GIVEN DATA —
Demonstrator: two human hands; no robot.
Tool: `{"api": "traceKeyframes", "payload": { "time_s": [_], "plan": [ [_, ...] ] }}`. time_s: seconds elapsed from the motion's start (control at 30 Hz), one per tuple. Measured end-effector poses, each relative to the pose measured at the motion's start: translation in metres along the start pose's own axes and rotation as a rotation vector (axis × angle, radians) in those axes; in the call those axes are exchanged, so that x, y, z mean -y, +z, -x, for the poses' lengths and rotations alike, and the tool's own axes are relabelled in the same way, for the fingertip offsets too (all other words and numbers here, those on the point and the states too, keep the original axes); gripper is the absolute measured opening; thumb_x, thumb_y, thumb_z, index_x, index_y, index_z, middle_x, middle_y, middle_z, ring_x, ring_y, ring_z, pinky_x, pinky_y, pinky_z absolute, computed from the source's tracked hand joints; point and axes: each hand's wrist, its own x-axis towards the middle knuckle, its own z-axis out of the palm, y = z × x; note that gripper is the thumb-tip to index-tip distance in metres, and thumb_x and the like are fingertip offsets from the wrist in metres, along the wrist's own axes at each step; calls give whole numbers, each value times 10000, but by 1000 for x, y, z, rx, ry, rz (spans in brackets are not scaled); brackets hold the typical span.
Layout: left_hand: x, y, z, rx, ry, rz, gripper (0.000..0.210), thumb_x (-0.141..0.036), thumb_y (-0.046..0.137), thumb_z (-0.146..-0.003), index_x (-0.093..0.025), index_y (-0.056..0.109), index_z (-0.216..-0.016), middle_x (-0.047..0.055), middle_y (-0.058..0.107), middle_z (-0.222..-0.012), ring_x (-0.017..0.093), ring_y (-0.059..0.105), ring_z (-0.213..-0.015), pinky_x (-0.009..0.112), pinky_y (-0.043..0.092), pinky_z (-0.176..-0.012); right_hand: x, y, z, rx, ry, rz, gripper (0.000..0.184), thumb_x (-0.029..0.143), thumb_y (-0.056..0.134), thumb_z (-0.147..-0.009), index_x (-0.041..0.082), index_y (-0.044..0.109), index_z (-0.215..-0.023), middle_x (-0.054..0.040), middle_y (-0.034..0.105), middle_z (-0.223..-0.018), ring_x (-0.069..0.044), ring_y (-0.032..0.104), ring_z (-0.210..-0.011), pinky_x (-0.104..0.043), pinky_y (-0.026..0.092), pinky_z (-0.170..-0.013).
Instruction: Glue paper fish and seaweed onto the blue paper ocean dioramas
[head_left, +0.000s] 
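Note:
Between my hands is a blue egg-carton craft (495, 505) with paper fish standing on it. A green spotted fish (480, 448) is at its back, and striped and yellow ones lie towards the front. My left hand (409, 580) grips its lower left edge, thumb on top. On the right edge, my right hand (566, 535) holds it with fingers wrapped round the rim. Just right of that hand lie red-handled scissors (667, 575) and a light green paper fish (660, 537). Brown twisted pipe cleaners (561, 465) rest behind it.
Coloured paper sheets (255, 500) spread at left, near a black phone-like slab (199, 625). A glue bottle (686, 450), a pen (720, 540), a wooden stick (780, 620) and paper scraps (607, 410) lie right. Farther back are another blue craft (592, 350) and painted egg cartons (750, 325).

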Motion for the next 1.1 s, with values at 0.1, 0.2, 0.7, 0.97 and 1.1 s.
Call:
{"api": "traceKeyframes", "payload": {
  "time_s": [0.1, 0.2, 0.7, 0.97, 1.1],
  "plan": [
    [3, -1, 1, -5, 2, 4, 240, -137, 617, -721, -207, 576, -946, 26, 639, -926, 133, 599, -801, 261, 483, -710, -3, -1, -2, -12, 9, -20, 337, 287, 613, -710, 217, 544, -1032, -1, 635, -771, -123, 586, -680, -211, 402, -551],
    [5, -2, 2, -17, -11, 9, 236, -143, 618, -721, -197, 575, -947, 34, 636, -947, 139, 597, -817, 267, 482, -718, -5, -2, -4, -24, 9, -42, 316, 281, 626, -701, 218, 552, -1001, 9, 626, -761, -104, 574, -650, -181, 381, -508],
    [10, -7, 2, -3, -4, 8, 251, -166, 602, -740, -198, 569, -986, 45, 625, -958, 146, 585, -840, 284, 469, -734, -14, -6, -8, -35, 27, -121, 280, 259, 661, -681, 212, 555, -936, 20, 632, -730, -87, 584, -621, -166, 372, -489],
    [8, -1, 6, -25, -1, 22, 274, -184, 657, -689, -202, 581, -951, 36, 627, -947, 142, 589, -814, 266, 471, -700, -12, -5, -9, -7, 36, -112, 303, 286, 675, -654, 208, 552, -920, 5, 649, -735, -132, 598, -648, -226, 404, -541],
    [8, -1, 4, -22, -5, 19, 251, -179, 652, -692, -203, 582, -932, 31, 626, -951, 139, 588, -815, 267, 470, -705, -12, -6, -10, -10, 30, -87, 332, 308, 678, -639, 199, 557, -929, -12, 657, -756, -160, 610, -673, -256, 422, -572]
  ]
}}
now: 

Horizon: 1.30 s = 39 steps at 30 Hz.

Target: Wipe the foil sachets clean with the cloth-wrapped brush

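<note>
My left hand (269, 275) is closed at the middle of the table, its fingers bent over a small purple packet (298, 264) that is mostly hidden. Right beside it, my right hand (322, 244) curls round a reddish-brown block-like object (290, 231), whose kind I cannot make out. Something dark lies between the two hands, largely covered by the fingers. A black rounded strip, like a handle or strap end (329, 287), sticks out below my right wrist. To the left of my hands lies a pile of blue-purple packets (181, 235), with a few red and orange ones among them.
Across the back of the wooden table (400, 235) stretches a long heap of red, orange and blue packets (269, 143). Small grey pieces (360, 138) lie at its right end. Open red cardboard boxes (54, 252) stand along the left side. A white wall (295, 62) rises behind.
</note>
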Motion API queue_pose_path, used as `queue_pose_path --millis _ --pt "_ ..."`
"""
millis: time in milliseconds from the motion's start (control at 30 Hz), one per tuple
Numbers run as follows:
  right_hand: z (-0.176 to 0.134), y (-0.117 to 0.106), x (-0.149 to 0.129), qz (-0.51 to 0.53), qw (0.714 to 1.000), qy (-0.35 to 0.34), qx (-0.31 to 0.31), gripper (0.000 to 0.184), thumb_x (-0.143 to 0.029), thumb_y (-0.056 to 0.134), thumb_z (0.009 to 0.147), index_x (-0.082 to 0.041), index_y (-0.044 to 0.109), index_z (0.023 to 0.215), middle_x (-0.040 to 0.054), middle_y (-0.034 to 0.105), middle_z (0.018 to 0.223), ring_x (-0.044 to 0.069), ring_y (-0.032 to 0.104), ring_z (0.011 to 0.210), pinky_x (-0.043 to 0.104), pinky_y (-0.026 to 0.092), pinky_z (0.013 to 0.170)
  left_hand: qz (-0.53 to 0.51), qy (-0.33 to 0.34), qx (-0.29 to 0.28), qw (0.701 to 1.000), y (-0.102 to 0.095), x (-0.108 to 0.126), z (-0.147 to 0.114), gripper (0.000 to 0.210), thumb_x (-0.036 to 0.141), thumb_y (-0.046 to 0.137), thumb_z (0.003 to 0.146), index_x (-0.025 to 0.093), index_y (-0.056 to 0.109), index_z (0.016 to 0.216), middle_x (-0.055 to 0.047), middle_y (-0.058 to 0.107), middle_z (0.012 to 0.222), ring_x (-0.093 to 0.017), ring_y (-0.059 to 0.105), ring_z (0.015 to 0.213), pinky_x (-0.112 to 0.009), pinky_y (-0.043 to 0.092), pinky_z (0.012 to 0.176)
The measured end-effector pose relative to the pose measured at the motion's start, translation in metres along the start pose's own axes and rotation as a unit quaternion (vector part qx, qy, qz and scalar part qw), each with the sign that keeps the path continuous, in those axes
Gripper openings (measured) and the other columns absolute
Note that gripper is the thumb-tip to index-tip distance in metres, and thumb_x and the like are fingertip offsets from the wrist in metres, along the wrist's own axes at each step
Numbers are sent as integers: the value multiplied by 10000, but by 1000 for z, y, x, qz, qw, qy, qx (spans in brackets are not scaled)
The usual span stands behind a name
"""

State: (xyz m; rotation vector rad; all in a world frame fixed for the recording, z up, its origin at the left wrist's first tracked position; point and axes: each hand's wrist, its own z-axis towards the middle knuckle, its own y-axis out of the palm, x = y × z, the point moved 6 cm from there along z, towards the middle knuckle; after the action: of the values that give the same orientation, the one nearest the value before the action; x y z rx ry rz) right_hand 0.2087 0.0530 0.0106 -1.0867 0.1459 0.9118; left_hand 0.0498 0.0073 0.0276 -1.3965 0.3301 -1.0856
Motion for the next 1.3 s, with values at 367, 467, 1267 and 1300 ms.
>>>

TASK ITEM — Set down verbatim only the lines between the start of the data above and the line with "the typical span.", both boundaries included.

ANSWER AREA —
Demonstrator: two human hands; no robot.
Tool: `{"api": "traceKeyframes", "payload": { "time_s": [_], "plan": [ [_, ...] ] }}`. time_s: seconds elapsed from the motion's start (control at 30 Hz), one per tuple. Measured end-effector poses, each relative to the pose measured at the motion's start: translation in metres along the start pose's own axes and rotation as a rotation vector (axis × angle, radians) in those axes; in the call those axes are exchanged, so that x, y, z mean -y, +z, -x, for the poses' lengths and rotations alike, and the tool's own axes are relabelled in the same way, for the fingertip offsets too (all other words and numbers here, those on the point and the states too, keep the original axes); gripper is the absolute measured opening; thumb_x, thumb_y, thumb_z, index_x, index_y, index_z, middle_x, middle_y, middle_z, ring_x, ring_y, ring_z, pinky_x, pinky_y, pinky_z absolute, computed from the source's tracked hand joints; point and axes: each hand's wrist, its own x-axis towards the middle knuckle, its own z-axis out of the palm, y = z × x; note that gripper is the thumb-tip to index-tip distance in metres, and thumb_x and the like are fingertip offsets from the wrist in metres, along the wrist's own axes at each step; calls give whole numbers, each value times 10000, but by 1000 for x, y, z, rx, ry, rz (spans in brackets are not scaled); brackets hold the typical span.

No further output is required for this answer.